### TASK
The lines from the first line of the entries through the line containing "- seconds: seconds" are to be repeated exactly, with both of those lines included.

### INPUT DATA
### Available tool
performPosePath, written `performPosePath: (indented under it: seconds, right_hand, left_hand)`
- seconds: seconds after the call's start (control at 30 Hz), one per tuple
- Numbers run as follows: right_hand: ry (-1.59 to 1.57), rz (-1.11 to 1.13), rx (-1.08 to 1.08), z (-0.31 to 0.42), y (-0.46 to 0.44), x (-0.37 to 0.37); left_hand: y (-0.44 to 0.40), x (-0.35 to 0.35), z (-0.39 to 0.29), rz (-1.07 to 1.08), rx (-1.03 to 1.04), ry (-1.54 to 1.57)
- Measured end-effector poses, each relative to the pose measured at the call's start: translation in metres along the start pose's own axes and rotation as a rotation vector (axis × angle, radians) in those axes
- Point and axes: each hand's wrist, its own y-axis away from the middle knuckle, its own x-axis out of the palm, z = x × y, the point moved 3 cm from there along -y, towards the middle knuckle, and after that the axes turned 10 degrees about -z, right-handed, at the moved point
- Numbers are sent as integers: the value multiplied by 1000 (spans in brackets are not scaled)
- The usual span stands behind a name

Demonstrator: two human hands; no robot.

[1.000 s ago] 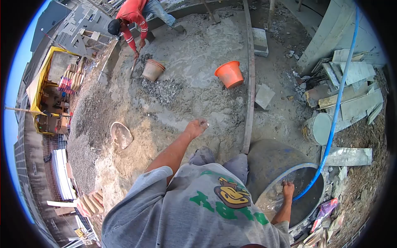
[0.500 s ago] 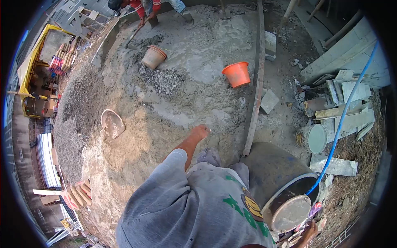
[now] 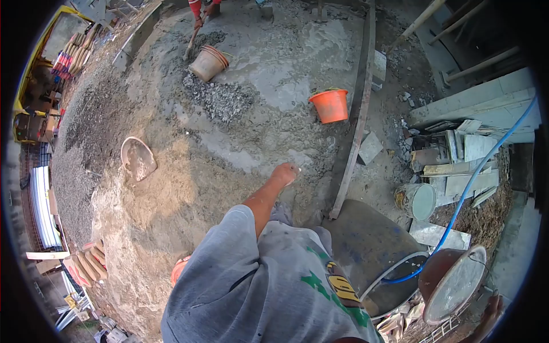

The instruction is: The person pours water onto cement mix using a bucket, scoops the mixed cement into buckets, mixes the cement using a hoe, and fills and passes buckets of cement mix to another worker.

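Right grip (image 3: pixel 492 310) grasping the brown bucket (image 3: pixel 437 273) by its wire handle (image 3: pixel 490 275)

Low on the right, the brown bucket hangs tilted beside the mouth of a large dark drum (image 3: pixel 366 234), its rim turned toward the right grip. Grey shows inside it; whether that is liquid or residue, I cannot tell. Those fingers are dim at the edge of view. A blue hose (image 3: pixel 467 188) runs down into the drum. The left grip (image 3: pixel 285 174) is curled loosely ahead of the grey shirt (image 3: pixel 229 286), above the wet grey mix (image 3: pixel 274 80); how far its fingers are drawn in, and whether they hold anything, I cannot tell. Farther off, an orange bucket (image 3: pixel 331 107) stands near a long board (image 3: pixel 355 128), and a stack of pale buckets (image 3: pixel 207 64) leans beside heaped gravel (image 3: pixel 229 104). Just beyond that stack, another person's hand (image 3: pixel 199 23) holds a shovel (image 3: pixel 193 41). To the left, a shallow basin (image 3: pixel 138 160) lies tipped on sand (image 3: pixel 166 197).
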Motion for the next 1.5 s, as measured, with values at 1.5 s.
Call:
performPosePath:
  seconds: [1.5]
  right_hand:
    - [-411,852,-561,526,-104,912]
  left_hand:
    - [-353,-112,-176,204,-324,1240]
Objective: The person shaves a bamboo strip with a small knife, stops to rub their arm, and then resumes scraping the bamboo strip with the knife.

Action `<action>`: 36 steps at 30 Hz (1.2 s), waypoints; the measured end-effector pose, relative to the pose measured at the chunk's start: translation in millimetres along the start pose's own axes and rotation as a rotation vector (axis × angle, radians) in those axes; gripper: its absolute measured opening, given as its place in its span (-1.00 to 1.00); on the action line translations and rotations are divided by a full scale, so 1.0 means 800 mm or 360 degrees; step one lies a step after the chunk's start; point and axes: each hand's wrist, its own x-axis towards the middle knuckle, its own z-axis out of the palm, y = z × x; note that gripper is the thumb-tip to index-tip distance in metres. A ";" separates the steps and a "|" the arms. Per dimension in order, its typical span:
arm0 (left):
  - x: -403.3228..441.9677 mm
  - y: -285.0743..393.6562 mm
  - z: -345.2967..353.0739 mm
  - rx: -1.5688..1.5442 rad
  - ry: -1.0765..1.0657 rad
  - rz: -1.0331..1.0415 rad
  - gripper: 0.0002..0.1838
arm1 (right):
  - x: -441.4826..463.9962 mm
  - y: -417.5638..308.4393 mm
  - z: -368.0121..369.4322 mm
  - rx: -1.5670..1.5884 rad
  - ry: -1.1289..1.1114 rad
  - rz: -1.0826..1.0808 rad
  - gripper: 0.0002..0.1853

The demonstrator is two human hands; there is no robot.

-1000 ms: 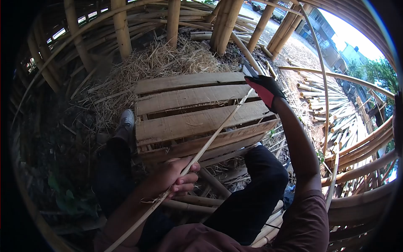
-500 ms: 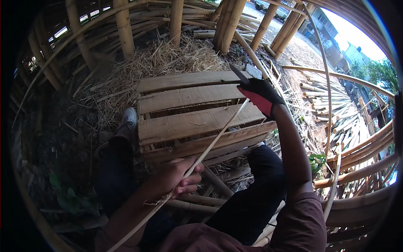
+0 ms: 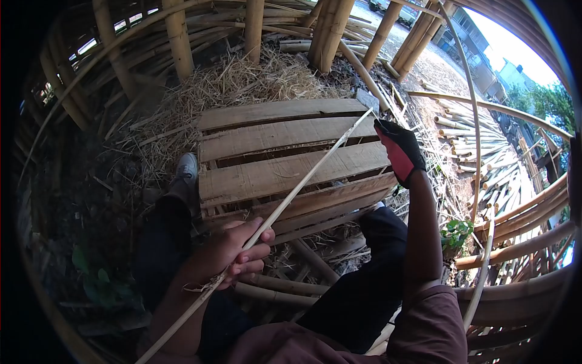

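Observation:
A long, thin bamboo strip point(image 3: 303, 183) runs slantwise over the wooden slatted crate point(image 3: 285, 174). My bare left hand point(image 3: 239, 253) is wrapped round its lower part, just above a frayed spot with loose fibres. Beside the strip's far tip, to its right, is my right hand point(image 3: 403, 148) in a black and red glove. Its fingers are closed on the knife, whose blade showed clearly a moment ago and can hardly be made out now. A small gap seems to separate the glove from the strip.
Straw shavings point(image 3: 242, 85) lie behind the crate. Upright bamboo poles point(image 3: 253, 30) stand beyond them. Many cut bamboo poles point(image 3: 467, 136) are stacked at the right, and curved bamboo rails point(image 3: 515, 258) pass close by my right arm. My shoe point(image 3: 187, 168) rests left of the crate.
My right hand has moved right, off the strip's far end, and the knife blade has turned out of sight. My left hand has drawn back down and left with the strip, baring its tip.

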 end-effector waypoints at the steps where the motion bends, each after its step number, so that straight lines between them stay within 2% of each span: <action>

### RESPONSE AREA
### Available tool
performPosePath, written `performPosePath: (indented under it: seconds, right_hand, left_hand)`
- seconds: seconds after the call's start (control at 30 Hz), one per tuple

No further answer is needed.